== EXERCISE GOAL ==
Skip any image you find and restate the rest of the data word for word.
——————
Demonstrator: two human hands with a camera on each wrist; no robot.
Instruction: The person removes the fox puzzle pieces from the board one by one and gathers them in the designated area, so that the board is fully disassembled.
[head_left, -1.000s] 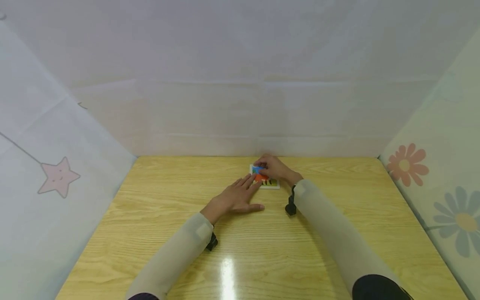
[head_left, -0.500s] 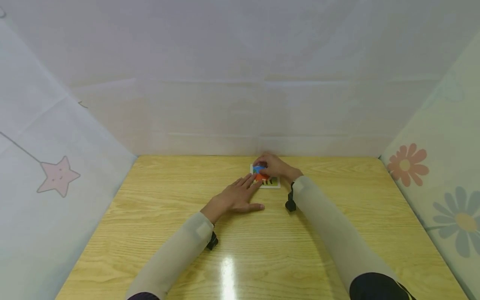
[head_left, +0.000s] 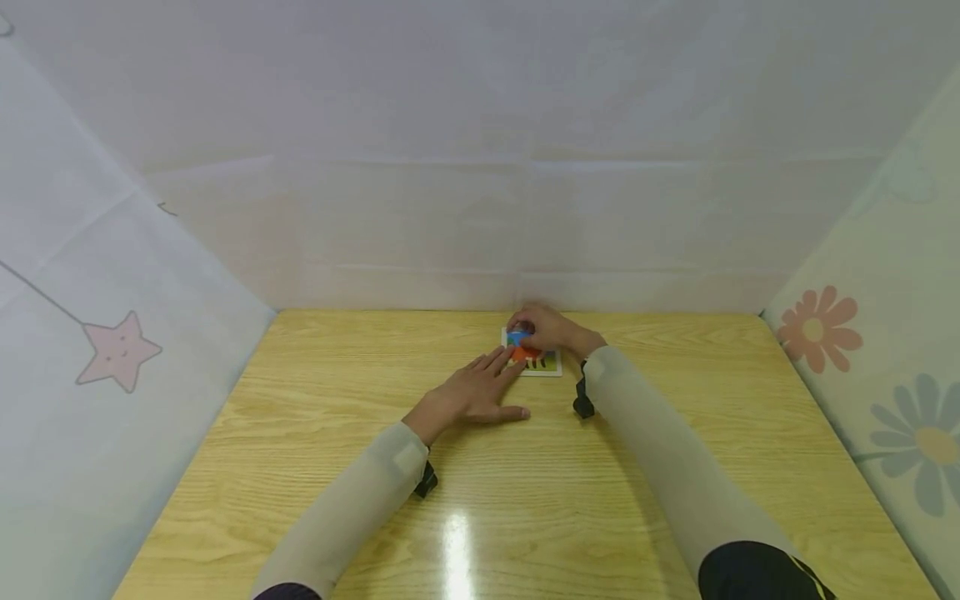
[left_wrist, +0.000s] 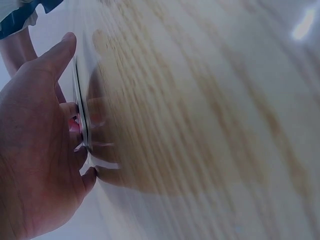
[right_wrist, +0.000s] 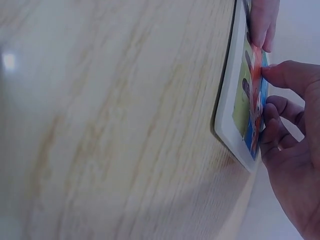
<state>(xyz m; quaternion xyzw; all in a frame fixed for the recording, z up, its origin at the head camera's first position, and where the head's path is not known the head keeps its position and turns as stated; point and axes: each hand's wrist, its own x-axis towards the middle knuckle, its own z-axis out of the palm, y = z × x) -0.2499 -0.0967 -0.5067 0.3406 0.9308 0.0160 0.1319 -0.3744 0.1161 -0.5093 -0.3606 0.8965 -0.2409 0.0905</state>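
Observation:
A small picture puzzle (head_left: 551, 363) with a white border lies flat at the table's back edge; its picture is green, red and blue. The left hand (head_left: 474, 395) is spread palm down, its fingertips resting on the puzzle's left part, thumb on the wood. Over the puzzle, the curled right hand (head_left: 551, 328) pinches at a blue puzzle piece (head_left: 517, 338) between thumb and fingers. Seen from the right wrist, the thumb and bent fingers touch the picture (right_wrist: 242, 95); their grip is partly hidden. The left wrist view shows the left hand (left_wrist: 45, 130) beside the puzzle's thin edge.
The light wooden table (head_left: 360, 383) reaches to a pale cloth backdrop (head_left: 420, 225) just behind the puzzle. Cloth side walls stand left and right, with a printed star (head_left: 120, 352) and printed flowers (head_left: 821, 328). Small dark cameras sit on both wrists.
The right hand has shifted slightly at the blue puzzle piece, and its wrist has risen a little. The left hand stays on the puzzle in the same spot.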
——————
== ANSWER TO THE PROBLEM ==
Demonstrator: two human hands with a camera on each wrist; no robot.
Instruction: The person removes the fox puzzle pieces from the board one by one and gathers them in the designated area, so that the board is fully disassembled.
[head_left, -1.000s] 
[head_left, -0.500s] 
[head_left, +0.000s] 
[left_wrist, +0.000s] 
[right_wrist, +0.000s] 
<state>(xyz m; quaternion xyzw; all in a frame fixed for the recording, z up, its origin at the head camera's first position, and where the head's path is not known the head keeps its position and turns as stated; point and axes: each hand's wrist, its own x-axis towards the middle knuckle, its own z-axis out of the palm, y = z × x) -0.2499 -0.0967 -0.5067 0.3406 0.9308 0.0160 0.1319 -0.3744 0.1161 -0.5093 -0.3606 0.8965 -0.2409 0.0905</state>
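Observation:
A small picture puzzle (head_left: 551, 363) with a white border lies flat at the table's back edge; its picture is green, red and blue. The left hand (head_left: 474, 395) is spread palm down, its fingertips resting on the puzzle's left part, thumb on the wood. Over the puzzle, the curled right hand (head_left: 551, 328) pinches at a blue puzzle piece (head_left: 517, 338) between thumb and fingers. Seen from the right wrist, the thumb and bent fingers touch the picture (right_wrist: 242, 95); their grip is partly hidden. The left wrist view shows the left hand (left_wrist: 45, 130) beside the puzzle's thin edge.
The light wooden table (head_left: 360, 383) reaches to a pale cloth backdrop (head_left: 420, 225) just behind the puzzle. Cloth side walls stand left and right, with a printed star (head_left: 120, 352) and printed flowers (head_left: 821, 328). Small dark cameras sit on both wrists.
The right hand has shifted slightly at the blue puzzle piece, and its wrist has risen a little. The left hand stays on the puzzle in the same spot.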

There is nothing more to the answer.